The presidential race continues to be on the knife’s edge. In 15 polls taken since the third debate on October 13, President Bush has had an average lead of 49% to 46% over Senator Kerry. Mr. Bush’s percentages of support ranged between 46% percent and 52%, Mr. Kerry’s between 42% and 49%. In Florida, Ohio, and New Hampshire – states Mr. Bush carried in 2000 – and in Wisconsin, Iowa, and New Mexico – states Vice President Gore carried in 2000 – different polls show both candidates ahead.


It was no accident that last week the presidential and vice presidential candidates made 53 of their 59 campaign stops in these states, plus similarly close Pennsylvania and Minnesota. The overall picture is a little more favorable to Mr. Bush than to Kerry. But any Bush margin that exists now could disappear by Election Day.


We have had close elections before, but not usually ones attended by such bitterness and anger. The 1968 race between Richard Nixon and Hubert Humphrey, and the 1976 race between Gerald Ford and Jimmy Carter turned out to be very close, closer indeed than expected. But few partisans on the losing side considered the winner unacceptable. That’s not the case today.


In the debates, Mr. Kerry recalled that Bush campaigned in 2000 as a unifier, not a divider, and criticized him for dividing the nation as president. Yet the harshest rhetoric of this long, long campaign season has come, not from Mr. Bush and the Republicans, but from Mr. Kerry and the Democrats. Democrats have called Mr. Bush and Vice President Cheney unpatriotic, not the other way around; Democrats have charged that Mr. Bush was “AWOL” in the Texas Air National Guard; Democrats have claimed that Mr. Bush “lied” about Iraq. The Democrats are the opposition party, and as such can be expected to attack the incumbent. But they are not conducting a campaign that will make it easy for them to unify the country if they win.


Nor have they been conducting themselves in a way that will make it easy for them to govern.
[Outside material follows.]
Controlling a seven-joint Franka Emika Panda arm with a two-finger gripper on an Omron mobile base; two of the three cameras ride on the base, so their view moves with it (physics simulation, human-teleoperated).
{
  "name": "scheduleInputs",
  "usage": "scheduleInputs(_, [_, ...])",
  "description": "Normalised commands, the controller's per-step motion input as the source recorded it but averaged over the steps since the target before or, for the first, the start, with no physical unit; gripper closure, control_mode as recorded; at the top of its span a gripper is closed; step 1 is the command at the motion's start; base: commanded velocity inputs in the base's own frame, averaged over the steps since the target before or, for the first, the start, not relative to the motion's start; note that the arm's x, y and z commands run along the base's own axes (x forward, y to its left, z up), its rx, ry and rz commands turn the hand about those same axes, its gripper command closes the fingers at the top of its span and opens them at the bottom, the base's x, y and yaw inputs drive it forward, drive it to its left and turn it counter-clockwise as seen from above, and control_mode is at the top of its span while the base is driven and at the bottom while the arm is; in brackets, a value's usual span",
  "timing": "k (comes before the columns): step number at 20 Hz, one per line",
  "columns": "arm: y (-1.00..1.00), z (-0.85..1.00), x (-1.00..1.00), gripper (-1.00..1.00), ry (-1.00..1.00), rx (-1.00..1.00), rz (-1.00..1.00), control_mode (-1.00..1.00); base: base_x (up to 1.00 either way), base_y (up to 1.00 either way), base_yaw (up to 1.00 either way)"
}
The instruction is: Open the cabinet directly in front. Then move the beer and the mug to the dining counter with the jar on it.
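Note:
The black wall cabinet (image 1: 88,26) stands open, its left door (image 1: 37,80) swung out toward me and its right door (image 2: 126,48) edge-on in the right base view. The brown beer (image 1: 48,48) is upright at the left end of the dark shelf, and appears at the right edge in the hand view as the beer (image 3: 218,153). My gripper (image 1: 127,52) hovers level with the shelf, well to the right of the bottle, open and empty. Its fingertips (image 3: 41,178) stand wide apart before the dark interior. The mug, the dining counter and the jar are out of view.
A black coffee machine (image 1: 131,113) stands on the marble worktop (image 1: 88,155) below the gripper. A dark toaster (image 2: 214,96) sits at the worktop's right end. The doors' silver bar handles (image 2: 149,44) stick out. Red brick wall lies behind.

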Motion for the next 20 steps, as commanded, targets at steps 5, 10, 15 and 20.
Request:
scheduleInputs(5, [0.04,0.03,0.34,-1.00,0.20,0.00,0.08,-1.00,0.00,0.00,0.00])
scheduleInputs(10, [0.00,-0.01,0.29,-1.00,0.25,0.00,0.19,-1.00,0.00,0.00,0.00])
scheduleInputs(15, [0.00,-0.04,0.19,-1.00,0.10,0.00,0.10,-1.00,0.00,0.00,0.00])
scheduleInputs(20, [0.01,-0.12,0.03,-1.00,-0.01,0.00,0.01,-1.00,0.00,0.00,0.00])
One of the hardest things in politics is to come up with campaign proposals that will help you win the primaries, help you win the general election and help you govern. Bill Clinton did a good job of this in 1992, though he made a detour on health care in 1993-94. Mr. Bush also did a good job of this in 2000, although the September 11 attacks led him to refashion foreign policy as no other president has done since Harry Truman in the Cold War.
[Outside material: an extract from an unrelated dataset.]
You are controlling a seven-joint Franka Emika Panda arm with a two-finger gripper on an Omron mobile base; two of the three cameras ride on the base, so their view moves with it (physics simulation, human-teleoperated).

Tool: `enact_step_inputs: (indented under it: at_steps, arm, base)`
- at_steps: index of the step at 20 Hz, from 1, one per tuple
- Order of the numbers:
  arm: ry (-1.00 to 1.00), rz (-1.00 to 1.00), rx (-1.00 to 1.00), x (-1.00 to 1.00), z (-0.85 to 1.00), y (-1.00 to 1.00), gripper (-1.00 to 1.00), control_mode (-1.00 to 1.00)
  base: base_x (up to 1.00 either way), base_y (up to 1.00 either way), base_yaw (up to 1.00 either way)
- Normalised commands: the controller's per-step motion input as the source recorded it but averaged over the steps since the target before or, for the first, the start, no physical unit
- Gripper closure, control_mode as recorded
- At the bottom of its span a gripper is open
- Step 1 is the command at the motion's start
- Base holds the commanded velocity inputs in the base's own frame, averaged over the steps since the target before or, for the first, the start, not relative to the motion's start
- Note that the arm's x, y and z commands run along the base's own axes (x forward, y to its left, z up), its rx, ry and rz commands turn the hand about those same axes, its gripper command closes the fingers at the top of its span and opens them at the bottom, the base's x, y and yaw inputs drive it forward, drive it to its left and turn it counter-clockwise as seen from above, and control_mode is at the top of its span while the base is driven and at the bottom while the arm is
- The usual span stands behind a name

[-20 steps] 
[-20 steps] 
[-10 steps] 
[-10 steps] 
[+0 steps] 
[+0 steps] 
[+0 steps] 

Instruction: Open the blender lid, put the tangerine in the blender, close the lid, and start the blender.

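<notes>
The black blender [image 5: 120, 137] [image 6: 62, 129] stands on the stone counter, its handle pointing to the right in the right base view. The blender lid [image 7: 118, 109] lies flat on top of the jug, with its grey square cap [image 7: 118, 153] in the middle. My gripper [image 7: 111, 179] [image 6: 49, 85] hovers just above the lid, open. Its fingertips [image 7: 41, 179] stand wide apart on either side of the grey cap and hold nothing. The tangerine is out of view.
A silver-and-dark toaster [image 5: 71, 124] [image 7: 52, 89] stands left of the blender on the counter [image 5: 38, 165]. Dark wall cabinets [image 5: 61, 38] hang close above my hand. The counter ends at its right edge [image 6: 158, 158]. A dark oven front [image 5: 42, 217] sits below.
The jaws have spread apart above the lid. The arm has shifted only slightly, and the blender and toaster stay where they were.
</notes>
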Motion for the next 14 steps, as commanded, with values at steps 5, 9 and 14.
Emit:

Mr. Kerry has not done such a good job. Never much absorbed in policy issues in the Senate, he has had a weak policy shop. His major domestic initiative, on health care, has features that helped in the Democratic primaries but will be problematic if he is elected. Mr. Bush has innovative positions on Social Security and health savings accounts, but it’s not clear that he’s given them enough emphasis to get them enacted.
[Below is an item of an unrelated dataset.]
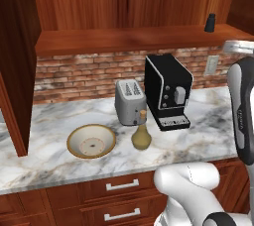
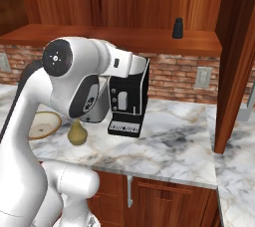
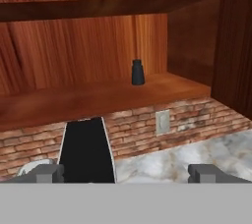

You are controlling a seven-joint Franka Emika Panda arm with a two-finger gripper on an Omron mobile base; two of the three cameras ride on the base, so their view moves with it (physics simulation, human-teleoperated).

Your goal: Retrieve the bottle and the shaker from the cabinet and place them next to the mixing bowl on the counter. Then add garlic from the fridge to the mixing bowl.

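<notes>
The small black shaker (image 3: pixel 138 72) stands upright on the thick plank shelf of the cabinet (image 3: pixel 98 98), near its right end; it also shows as the shaker (image 1: pixel 210 23) and the shaker (image 2: pixel 178 28). My gripper (image 3: pixel 128 174) is open with nothing between its fingers, well short of the shaker and a little below shelf level. The olive-tan bottle (image 1: pixel 141 136) stands upright on the marble counter (image 1: pixel 198 136), just right of the mixing bowl (image 1: pixel 92 141). My arm partly hides the bottle (image 2: pixel 76 132) and the bowl (image 2: pixel 42 124). The fridge and garlic are out of view.
A silver toaster (image 1: pixel 130 102) and a black coffee machine (image 1: pixel 167 91) stand behind the bottle, under the shelf. An open cabinet door (image 2: pixel 239 61) hangs at the right, another (image 1: pixel 15 71) at the left. Drawers with silver handles (image 1: pixel 122 185) sit below the counter.
</notes>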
But those are not the things that are likely to drive voters’ decisions. This is an election about foreign policy and basic values. It would be easier for the winner to govern if he could win an unambiguous and uncontested majority. Can that happen?


There are two theories about how voters could break toward one candidate or the other candidate. One, held by Democrats, is that most voters have rejected Mr. Bush and are just waiting to make sure Mr. Kerry is an acceptable alternative, as voters decided to go with Ronald Reagan over Mr. Carter in 1980. But Mr. Bush’s job rating is higher than Mr. Carter’s.


Another theory, held by some Democrats as well as Republicans, is that voters will decide not to switch presidents in time of war and will surge toward Mr. Bush. Possibly spurring such a reaction is the increasingly vitriolic tone of the Kerry campaign and the 527 organization ads against Mr. Bush.


The Kerry campaign deliberately tried to avoid that tone at its convention and sounded it again only in September, after Bush built up a post-convention lead. But there can be a backlash to vitriol, as Minnesota Democrats discovered after the bile unleashed at Paul Wellstone’s funeral in 2002. Democrats, living in a cocoon where Bush hatred is universal and unexceptionable, failed to anticipate that. Have they made the same mistake again?